• _Work task_: Reproduce the listing word for word, leaving every picture behind.

---- Stored data

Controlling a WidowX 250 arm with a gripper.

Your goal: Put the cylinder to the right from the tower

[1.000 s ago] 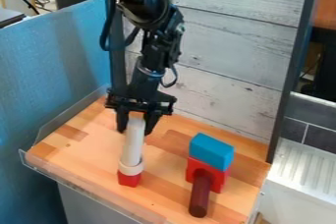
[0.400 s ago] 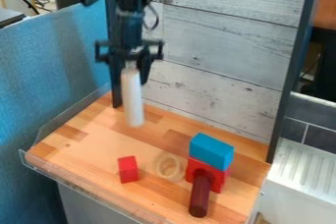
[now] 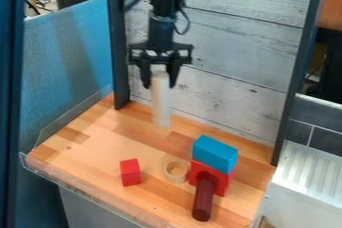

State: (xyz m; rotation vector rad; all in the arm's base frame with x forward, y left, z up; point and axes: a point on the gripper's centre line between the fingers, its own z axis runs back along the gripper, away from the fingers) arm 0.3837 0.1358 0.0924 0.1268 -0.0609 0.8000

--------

• _Solution to this task_:
Controlling a WidowX 250 arm with a gripper.

Your goal: Put the cylinder to the right from the tower

[1.000 s ago] 
[0.400 s ago] 
[now] 

State: (xyz m; rotation vector rad; all in the arm's base frame with x forward, y left, z up; point and axes: a point on the gripper's centre line between the fingers, its own z axis runs back along the gripper, away from the fingers) arm 0.3837 0.1358 0.0924 0.1268 -0.0609 0.8000

This exercise has been answered in full.